This is a wisdom post, but before you adopt microservices you might want to read it more as a cautionary tale. Microservices after Two Years: Microservices are not mini-monoliths; they’re collaborators that operate independently when they need to; Microservices, on the other hand, require up-front planning before code is written, every time. Every new service or any change to a service may be able to be coupled with completely replacing that service. Anything that has the potential to change the contract in a system (whether with the user or other services), requires more understanding and up-front design than the same change in a monolith; The one crucial decision that a team must make is what is the domain context, is this I’m dealing with talked about differently depending on who I talk to, and what is the maintenance cost of each approach; If you use microservices, you need to allocate a sizable chunk of time to building the tooling necessary to allow people to develop against those services; Microservices deliver on the promises of Object-Oriented Programming; Contracts, Patterns, and Practices should be Code generated; You can’t punt on non-functional requirements; if you’re going to start writing microservices; I highly recommend going down the path of event-driven programming, state machines, and some sort of event stream; Choosing between REST and Events for supporting Microservices is tougher than you may think; Maintaining Microservices requires strong organizational and technical leadership; While developers and consultants tend to espouse microservices in a cloud scenario, they tend to ignore that microservices are orthogonal to their deployment scenario, and they’re orthogonal to technology stacks. Also, Give Me Back My Monolith. Also also, So you think monolith is the only alternative to microservices.

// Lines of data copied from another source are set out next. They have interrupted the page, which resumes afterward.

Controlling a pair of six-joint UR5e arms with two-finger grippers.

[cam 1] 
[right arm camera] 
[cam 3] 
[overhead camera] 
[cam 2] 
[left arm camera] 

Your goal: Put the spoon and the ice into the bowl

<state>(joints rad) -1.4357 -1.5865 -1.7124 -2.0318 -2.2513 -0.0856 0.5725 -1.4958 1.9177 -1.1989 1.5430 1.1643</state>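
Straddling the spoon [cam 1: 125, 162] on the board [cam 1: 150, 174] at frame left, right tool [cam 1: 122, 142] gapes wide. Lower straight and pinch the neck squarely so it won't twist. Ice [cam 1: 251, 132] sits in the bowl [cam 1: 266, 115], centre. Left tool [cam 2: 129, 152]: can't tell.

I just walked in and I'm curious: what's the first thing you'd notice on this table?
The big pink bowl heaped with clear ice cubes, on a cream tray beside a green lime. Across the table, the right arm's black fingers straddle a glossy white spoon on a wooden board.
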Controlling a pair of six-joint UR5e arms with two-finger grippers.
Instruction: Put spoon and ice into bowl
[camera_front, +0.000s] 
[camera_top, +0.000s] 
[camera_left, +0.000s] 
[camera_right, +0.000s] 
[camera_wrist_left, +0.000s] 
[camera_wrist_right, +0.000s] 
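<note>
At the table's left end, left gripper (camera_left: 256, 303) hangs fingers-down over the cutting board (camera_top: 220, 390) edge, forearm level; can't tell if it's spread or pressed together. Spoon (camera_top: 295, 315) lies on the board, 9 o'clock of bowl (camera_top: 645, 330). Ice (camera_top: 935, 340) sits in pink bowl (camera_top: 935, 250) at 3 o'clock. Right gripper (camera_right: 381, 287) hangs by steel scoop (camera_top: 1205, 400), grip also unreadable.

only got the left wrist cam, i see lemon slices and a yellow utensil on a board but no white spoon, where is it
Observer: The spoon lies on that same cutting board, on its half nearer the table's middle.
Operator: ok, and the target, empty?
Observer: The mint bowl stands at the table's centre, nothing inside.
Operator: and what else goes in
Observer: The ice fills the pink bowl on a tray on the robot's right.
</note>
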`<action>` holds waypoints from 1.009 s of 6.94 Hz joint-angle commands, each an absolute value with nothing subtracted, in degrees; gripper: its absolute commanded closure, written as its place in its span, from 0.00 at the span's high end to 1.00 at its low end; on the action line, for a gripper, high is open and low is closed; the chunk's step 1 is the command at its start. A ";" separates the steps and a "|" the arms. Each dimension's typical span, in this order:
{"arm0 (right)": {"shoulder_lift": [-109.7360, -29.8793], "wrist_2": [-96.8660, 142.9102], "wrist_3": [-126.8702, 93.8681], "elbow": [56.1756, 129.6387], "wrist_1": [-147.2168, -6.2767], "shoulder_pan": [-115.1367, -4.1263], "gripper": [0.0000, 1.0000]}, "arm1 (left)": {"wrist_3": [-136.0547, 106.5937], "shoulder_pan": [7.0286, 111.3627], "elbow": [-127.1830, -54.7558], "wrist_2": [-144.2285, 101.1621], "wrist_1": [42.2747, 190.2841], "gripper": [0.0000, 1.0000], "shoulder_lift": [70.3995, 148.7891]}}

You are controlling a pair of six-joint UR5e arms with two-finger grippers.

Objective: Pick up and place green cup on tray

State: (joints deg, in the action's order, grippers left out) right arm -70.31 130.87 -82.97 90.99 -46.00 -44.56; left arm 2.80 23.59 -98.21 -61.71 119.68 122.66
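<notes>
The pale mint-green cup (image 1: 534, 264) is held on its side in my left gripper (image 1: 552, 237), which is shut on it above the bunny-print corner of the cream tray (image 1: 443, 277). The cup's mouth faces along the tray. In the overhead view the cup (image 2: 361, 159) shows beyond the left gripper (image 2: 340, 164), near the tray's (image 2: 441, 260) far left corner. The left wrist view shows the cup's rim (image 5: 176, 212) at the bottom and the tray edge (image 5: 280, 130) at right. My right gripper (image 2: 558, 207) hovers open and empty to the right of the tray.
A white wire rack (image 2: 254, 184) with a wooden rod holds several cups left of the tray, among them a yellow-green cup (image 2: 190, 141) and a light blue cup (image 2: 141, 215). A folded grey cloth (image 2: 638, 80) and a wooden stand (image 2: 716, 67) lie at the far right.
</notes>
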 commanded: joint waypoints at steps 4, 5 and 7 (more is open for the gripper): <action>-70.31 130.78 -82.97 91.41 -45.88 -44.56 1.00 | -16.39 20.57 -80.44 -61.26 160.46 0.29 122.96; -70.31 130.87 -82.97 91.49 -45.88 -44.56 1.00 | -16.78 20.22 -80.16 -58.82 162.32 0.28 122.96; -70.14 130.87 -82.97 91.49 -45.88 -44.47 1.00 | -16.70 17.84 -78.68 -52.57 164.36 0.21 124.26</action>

How We Reduced Our Amazon Redshift Cost by 28%: So how do you optimize your Redshift spend while reducing the risk of bringing your pipeline to a screeching halt by accidentally under-powering your cluster? Measure, measure, measure...the specific metrics you should measure when considering whether you can remove nodes from your Redshift cluster. These are: Current and historic disk utilization; WLM concurrency and queue wait-times; % disk-based queries; Copy and Unload times...After studying the metrics described above, we concluded that we can remove two nodes from our cluster without impacting our workloads...We reduced the cost of operating this cluster by 28% with no negative impact on our pipeline performance!

Communication-Efficient Learning of Deep Networks from Decentralized Data: We present a practical method for the federated learning of deep networks based on iterative model averaging, and conduct an extensive empirical evaluation, considering five different model architectures and four datasets. These experiments demonstrate the approach is robust to the unbalanced and non-IID data distributions that are a defining characteristic of this setting. Communication costs are the principal constraint, and we show a reduction in required communication rounds by 10–100× as compared to synchronized stochastic gradient descent.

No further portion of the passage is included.